% Generated by roxygen2: do not edit by hand
% Please edit documentation in R/lazyframe__lazy.R
\name{LazyFrame_class}
\alias{LazyFrame_class}
\title{Inner workings of the LazyFrame-class}
\value{
not applicable
}
\description{
The \code{LazyFrame}-class is simply two environments of respectively
the public and private methods/function calls to the polars rust side. The
instantiated \code{LazyFrame}-object is an \code{externalptr} to a lowlevel rust polars
LazyFrame  object. The pointer address is the only statefullness of the
LazyFrame object on the R side. Any other state resides on the rust side. The
S3 method \code{.DollarNames.LazyFrame} exposes all public \verb{$foobar()}-methods which
are callable onto the object.

Most methods return another \code{LazyFrame}-class instance or similar which allows
for method chaining. This class system in lack of a better name could be called
"environment classes" and is the same class system extendr provides, except
here there is both a public and private set of methods. For implementation
reasons, the private methods are external and must be called from
\code{.pr$LazyFrame$methodname()}. Also, all private methods must take
any self as an argument, thus they are pure functions. Having the private methods
as pure functions solved/simplified self-referential complications.

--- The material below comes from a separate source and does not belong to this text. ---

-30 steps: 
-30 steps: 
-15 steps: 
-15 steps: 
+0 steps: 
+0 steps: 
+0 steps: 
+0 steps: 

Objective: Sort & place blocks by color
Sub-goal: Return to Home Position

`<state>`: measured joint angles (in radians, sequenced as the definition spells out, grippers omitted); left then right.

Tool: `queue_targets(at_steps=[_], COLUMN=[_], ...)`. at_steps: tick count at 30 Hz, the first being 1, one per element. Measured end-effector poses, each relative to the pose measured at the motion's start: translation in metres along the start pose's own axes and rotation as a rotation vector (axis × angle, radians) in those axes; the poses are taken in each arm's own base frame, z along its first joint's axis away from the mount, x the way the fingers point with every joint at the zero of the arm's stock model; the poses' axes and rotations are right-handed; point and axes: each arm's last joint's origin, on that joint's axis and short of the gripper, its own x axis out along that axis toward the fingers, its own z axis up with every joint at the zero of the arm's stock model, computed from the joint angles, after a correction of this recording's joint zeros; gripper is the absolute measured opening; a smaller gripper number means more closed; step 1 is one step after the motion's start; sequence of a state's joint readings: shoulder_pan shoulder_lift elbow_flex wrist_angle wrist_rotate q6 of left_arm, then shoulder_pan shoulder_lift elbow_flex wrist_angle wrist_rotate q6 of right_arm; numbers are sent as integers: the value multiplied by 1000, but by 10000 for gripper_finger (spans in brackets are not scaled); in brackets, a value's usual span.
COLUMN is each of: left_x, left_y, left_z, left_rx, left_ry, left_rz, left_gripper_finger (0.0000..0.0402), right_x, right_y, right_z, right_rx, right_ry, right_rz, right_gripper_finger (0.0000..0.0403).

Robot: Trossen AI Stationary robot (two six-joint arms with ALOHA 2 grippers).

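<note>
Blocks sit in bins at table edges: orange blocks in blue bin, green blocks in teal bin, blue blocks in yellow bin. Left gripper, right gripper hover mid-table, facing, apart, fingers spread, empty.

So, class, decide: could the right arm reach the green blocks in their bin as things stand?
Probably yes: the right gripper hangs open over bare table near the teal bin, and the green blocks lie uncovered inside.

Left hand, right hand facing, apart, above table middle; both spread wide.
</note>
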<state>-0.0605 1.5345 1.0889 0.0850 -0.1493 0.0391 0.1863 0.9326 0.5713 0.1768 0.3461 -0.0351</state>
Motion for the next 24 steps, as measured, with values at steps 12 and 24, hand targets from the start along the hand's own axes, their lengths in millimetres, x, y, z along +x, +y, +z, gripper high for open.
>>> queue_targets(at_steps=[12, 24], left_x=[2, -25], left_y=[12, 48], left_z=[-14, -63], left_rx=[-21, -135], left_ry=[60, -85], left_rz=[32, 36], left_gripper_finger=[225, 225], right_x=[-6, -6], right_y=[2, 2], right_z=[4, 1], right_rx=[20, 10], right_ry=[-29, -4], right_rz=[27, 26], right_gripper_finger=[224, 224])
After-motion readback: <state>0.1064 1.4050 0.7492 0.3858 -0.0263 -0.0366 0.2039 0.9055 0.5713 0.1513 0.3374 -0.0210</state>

\code{DataFrame} and \code{LazyFrame} can both be said to be a \code{Frame}. To convert use
\code{DataFrame_object$lazy() -> LazyFrame_object} and \code{LazyFrame_object$collect() -> DataFrame_object}.
This is quite similar to the lazy-collect syntax of the dplyrpackage to
interact with database connections such as SQL variants. Most SQL databases
would be able to perform the same optimizations as polars such Predicate Pushdown
and Projection. However polars can interact and optimize queries with both
SQL DBs and other data sources such parquet files simultaneously. (#TODO
implement r-polars SQL ;).
}
\details{
Check out the source code in R/LazyFrame__lazy.R how public methods
are derived from private methods. Check out  extendr-wrappers.R to see the
extendr-auto-generated methods. These are moved to \code{.pr} and converted into
pure external functions in after-wrappers.R. In zzz.R (named zzz to be last
file sourced) the extendr-methods are removed and replaced by any function
prefixed \code{LazyFrame_}.
}
\examples{
# see all exported methods
ls(.pr$env$LazyFrame)

# see all private methods (not intended for regular use)
ls(.pr$LazyFrame)


## Practical example ##
# First writing R iris dataset to disk, to illustrte a difference
temp_filepath = tempfile()
write.csv(iris, temp_filepath, row.names = FALSE)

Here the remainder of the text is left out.